8. El procedimiento de acuerdo con la reivindicación 6 o la reivindicación 7, en el que segmento(s) de vasos se retiran del segmento(s) del cordón umbilical antes de la etapa (b).

9. El procedimiento de acuerdo con cualquiera de las reivindicaciones precedentes, en el que el tratamiento enzimático se realiza mezclando Jalea de Wharton estromal o una fracción de la misma con un Amortiguador de Digestión que comprende colagenasa, preferentemente a una actividad específica no superior a 0,5 Wünsch U/ml, más preferentemente no superior a 0,25 Wünsch U/ml, y específicamente 0,18 Wünsch U/ml.

10. El procedimiento de acuerdo con cualquiera de las reivindicaciones precedentes, en el que las etapas (a) y (b) juntas se realizan en un tiempo total inferior a 3 horas o el procedimiento de acuerdo con cualquiera de las reivindicaciones precedentes en el que en la etapa (b) el lisado de plaquetas es lisado de plaquetas humanas (LPh).

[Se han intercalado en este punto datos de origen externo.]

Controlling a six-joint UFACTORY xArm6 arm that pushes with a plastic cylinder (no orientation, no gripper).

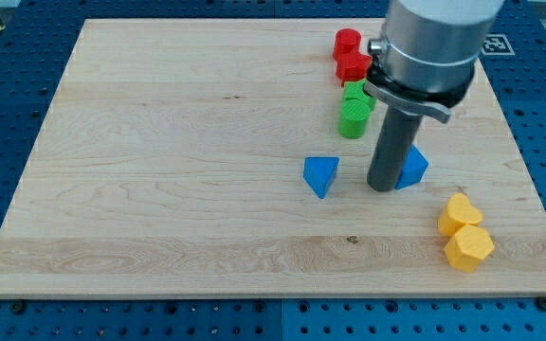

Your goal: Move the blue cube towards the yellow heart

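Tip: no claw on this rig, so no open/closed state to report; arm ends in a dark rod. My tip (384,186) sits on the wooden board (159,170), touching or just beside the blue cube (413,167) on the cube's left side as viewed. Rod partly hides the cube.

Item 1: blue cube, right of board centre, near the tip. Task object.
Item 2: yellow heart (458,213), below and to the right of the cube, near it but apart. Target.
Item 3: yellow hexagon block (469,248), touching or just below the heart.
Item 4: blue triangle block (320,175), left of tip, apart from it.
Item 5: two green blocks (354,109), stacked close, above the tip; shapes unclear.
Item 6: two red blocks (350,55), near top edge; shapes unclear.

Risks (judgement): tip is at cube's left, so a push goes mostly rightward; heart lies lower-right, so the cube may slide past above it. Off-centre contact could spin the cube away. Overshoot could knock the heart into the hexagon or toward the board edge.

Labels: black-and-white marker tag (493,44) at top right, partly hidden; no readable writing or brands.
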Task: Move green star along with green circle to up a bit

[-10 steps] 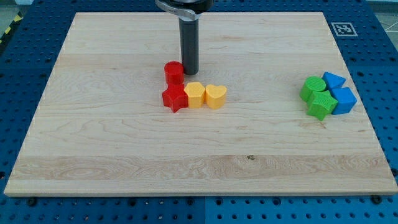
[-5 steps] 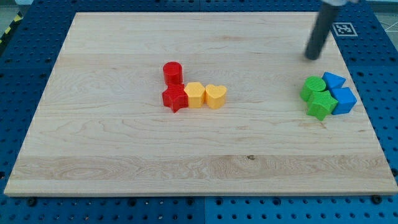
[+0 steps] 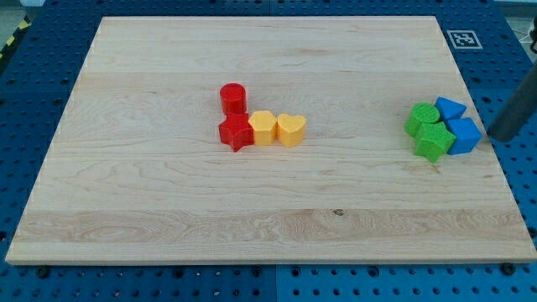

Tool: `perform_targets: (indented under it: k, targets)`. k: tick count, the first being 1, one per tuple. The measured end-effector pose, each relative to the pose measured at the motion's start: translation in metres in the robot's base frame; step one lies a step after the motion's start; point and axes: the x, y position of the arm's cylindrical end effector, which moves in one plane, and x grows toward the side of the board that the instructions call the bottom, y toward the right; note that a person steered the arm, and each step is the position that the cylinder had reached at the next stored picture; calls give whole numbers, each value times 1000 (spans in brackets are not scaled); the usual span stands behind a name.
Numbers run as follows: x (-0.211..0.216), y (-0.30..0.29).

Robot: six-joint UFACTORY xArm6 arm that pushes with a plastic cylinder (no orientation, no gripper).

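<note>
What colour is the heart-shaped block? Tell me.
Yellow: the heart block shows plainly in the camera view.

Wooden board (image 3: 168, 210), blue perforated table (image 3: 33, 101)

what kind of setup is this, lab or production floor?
Most likely a lab tabletop pushing rig: a wooden board on a blue perforated mounting plate, a fiducial marker at the board's corner, and small coloured blocks such as the green star.

Bright, even light; soft shadows — sharp focus
</note>
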Motion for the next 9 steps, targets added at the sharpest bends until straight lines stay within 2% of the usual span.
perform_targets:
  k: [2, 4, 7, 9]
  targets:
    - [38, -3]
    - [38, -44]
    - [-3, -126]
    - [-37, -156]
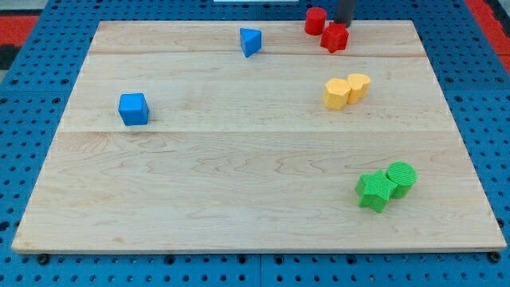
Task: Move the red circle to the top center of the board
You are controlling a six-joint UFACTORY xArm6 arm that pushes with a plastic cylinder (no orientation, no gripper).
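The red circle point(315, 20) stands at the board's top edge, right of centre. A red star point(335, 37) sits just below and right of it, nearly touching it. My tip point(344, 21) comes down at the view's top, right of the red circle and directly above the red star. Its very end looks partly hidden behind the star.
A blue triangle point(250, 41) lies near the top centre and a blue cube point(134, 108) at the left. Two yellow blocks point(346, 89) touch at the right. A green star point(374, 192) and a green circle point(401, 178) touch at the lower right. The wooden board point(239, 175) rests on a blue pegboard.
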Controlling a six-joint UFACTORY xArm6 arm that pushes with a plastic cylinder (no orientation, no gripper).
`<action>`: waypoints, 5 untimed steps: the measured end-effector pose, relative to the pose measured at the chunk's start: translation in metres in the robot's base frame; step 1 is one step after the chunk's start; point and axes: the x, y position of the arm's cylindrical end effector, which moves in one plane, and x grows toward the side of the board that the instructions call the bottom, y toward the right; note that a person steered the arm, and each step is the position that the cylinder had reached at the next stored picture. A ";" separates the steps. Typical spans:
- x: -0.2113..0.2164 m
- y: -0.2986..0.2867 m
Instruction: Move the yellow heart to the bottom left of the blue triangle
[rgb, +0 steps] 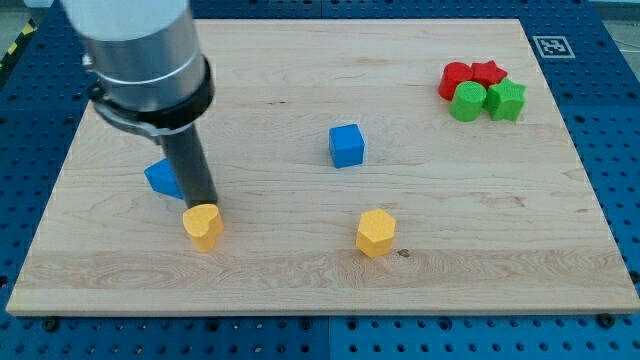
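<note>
The yellow heart (202, 226) lies on the wooden board at the view's lower left. The blue triangle (161, 178) sits just up and left of it, partly hidden behind my rod. My tip (204, 204) rests at the heart's upper edge, touching or nearly touching it, and just right of the blue triangle. The heart stands down and to the right of the triangle.
A blue cube (346, 145) is near the board's middle. A yellow hexagon (376, 232) lies at the lower middle. Two red blocks (470, 76) and two green blocks (488, 101) cluster at the upper right. The board's edge (300, 312) runs along the view's bottom.
</note>
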 end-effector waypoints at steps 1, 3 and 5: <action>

11. El procedimiento de acuerdo con cualquiera de las reivindicaciones precedentes, en el que en la etapa (c) la al menos una célula se expande en un medio de crecimiento que comprende lisado de plaquetas humanas (LPh).

12. El procedimiento de acuerdo con una cualquiera de las reivindicaciones precedentes, en el que:

- la al menos una célula se expande en un medio de crecimiento que no comprende ningún suero añadido, en particular ningún suero fetal bovino (SFB); o bien

- la al menos una célula se expande en un medio de crecimiento que comprende el medio basal MBQDCM.